Hi, everyone! It’s Rachel of Team LC here with a post for all of you dog-lovers out there. In January, I was lucky enough to adopt an adorable puppy through Wags and Walks, an amazing rescue organization in Los Angeles. As is the case with most rescues, I saw her picture, fell in love, and took her home the very next day. So, it’s safe to say that I wasn’t quite prepared for Winnie. The next few weeks were equal parts amazing and difficult. I had a new best friend whom I loved more than anything, but at the same time there were so many things I didn’t know I needed, and also a lot of questions I didn’t have the answers for. Which is where today’s blog topic was born.

Because I’m not an expert on the topic of dogs (just a new mama to a cute little pup), I’ve enlisted the help of Lesley Brog, the founder of Wags and Walks, to help me share 10 tips for all of you new or prospective dog owners. And, lucky for us, Lesley knows what she’s talking about. Since she started Wags and Walks three years ago, it's saved more than 1,000 dogs from shelters and has placed them in loving forever homes. If you live in Southern California and are looking for the perfect furry addition to your family, I highly recommend checking out the group's website.

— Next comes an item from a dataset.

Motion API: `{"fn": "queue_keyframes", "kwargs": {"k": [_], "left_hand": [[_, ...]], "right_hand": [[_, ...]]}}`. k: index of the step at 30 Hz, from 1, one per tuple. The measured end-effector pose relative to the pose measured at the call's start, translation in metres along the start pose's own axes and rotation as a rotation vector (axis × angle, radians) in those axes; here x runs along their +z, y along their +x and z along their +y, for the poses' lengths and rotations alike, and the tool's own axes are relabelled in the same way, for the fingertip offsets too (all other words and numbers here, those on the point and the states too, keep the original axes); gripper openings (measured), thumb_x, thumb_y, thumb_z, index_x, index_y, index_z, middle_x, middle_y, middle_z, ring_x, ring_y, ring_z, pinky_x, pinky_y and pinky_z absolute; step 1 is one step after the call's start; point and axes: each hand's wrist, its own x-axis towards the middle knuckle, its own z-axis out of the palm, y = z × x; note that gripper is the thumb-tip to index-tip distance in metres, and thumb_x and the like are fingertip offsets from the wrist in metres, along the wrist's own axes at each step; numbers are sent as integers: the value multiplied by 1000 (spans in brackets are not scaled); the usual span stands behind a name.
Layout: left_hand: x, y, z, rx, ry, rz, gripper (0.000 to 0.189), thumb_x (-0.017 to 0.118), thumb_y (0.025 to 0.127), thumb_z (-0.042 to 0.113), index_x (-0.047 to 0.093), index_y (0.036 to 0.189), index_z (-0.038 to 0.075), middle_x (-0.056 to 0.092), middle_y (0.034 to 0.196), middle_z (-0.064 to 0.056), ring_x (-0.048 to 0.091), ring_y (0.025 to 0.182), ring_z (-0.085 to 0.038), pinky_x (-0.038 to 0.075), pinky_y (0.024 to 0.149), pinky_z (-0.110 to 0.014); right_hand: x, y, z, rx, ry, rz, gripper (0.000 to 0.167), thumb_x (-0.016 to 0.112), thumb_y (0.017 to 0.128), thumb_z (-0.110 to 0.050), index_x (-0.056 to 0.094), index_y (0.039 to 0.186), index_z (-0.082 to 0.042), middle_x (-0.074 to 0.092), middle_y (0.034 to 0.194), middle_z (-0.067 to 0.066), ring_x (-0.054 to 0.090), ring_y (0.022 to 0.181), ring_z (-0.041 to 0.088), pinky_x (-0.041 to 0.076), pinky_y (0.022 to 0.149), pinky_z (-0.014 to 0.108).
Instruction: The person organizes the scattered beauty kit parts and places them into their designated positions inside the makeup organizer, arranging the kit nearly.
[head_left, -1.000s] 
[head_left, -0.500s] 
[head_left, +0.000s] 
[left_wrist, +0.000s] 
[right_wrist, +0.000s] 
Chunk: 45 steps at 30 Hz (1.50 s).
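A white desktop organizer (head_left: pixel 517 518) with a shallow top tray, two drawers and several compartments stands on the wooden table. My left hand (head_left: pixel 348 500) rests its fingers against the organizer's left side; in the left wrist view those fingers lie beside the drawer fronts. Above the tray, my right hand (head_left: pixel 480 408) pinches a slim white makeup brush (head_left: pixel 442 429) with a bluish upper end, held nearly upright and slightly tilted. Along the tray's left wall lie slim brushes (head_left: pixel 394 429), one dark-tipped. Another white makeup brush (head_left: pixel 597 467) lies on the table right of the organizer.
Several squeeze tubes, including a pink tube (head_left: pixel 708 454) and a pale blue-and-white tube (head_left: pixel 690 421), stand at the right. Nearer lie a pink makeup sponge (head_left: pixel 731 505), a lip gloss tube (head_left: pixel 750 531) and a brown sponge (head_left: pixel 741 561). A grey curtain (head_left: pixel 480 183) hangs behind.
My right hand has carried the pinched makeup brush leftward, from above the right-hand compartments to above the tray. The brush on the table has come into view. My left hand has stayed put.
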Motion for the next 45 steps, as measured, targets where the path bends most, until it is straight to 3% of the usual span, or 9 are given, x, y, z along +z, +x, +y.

If you’re in the market for a new pooch or you’ve recently brought one home, here are 10 tips to make new puppy parenthood a little bit easier.

Puppy-Proof Your Home
Lesley says, “Even if your dog is older, curiosity can get the better of him. Make sure your home is a safe place for him by putting yourself in his paws. Put yourself at their eye level: Crawl around on the floor and check out any potential dangers. Electrical cords, poisonous houseplants, and any item small enough to swallow are just a few of the things that should be out of his reach. Veterinarians perform more surgeries to remove strange objects that a dog has swallowed than for anything else.”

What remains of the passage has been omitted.